From the data below, retype exactly the lines starting with the one that contains "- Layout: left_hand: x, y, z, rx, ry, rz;" and ending with the one that contains "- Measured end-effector", both included.
★ ★ ★ ★ ★
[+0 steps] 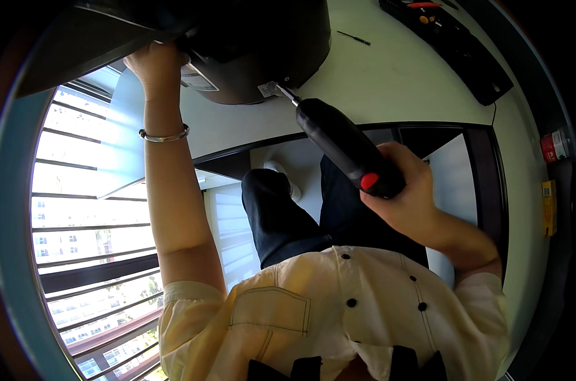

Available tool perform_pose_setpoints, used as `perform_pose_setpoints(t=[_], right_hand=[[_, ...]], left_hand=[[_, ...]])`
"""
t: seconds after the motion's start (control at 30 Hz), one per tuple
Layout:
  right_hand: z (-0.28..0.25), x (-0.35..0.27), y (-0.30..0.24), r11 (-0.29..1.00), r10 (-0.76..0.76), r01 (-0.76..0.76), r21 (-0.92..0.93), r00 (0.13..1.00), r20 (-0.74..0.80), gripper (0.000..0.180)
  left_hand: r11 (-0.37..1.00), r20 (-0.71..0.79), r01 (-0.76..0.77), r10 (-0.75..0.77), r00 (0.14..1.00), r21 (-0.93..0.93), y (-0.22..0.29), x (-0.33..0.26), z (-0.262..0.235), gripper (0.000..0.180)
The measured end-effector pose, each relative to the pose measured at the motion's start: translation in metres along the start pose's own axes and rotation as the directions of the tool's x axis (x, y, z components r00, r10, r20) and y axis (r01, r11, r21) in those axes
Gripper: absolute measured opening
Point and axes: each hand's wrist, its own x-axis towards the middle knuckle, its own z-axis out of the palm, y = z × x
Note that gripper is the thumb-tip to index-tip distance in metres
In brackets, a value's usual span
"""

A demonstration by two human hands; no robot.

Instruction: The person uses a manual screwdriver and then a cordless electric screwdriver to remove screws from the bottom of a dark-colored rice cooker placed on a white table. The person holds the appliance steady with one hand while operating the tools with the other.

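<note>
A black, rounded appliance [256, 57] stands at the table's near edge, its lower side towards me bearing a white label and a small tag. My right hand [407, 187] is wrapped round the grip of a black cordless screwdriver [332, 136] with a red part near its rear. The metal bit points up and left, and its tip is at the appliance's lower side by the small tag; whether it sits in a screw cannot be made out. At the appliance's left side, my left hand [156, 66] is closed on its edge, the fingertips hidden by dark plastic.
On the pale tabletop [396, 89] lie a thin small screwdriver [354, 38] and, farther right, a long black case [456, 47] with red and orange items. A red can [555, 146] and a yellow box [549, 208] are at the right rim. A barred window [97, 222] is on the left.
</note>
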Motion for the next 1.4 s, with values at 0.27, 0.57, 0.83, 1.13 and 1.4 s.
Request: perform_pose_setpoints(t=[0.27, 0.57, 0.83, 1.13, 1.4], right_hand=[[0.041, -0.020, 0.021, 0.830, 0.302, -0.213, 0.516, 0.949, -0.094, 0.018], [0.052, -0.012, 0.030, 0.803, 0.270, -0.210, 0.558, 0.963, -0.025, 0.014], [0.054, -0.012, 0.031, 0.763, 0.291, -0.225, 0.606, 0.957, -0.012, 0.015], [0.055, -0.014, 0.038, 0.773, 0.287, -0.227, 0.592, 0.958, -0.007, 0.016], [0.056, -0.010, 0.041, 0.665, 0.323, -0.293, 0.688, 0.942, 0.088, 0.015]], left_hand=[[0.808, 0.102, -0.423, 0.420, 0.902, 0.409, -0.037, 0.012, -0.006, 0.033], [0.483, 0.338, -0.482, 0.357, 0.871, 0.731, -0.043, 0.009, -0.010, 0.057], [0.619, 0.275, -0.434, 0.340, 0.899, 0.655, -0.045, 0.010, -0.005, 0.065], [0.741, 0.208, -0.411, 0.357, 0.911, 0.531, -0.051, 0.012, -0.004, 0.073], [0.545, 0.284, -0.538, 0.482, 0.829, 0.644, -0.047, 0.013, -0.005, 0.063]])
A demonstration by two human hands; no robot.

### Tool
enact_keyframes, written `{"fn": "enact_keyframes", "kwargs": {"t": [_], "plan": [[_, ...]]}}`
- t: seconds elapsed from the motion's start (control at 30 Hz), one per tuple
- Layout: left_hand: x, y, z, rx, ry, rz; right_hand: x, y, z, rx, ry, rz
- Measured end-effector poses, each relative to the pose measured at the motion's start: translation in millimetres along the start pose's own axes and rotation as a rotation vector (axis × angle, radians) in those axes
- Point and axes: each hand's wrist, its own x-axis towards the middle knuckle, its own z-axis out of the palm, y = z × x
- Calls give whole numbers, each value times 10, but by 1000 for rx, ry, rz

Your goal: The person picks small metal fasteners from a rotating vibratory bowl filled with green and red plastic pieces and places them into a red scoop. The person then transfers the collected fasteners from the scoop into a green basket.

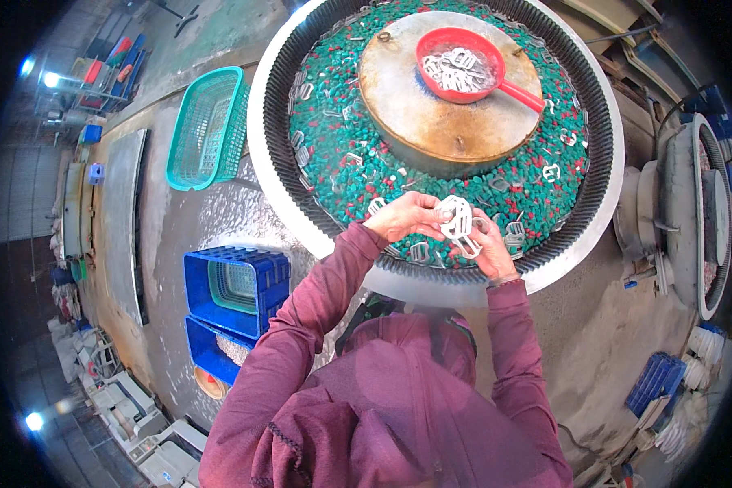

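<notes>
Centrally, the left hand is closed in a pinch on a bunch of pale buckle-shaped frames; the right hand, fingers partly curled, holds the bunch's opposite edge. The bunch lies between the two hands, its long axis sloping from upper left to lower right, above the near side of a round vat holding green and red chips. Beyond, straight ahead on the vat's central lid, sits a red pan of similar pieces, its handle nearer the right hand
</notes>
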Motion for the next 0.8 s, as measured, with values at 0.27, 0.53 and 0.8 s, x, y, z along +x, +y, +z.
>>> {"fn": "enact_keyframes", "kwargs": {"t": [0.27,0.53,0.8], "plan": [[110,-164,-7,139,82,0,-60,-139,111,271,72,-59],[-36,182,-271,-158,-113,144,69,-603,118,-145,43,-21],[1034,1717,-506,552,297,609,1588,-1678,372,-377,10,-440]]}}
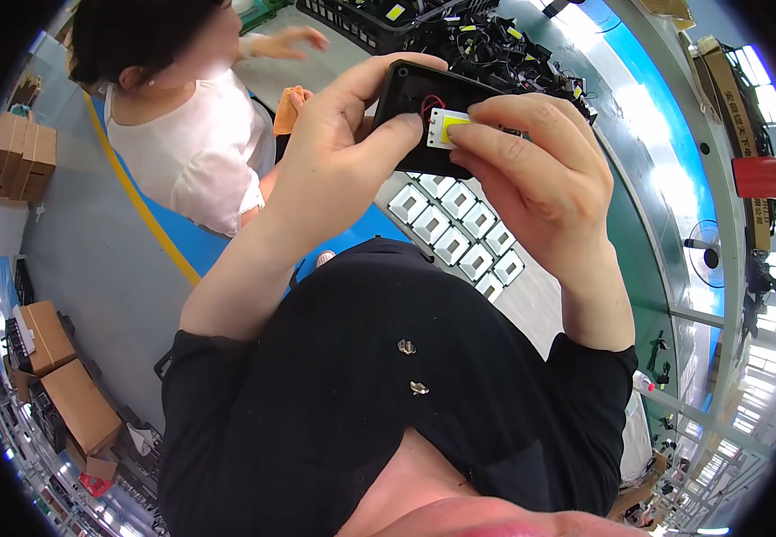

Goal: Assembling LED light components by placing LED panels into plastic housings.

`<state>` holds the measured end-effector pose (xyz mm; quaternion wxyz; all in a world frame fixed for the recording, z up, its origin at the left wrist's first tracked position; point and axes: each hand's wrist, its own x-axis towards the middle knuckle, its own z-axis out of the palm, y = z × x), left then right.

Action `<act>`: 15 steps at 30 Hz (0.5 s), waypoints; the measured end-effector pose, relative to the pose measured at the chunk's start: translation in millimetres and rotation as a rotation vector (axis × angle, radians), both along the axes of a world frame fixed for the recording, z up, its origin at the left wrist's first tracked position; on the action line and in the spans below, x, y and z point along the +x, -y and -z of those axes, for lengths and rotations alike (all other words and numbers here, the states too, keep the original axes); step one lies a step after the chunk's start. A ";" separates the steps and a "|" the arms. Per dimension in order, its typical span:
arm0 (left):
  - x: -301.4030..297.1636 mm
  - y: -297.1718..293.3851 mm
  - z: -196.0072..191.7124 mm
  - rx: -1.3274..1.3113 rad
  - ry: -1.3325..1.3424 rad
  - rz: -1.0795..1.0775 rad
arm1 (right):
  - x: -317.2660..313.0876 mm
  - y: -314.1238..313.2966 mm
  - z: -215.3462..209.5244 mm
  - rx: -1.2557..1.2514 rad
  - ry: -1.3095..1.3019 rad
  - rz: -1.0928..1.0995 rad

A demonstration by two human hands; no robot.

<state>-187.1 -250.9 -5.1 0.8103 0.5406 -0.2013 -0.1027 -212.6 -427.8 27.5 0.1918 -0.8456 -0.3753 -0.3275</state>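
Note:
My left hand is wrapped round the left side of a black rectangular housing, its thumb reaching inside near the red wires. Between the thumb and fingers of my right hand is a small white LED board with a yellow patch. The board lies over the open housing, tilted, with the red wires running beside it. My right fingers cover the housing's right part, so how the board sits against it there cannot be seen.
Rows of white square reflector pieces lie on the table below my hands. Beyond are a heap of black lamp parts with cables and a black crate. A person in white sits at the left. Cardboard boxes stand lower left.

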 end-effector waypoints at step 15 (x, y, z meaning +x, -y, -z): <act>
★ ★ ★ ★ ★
> _Finished task_:
- Layout: left_hand: x, y, z, rx, ry, rz; right_hand: x, y, z, rx, ry, rz
- Measured end-effector poses, each relative to the pose measured at the motion's start: translation in millimetres along the start pose's own axes and rotation as a rotation vector (axis × angle, radians) in those axes

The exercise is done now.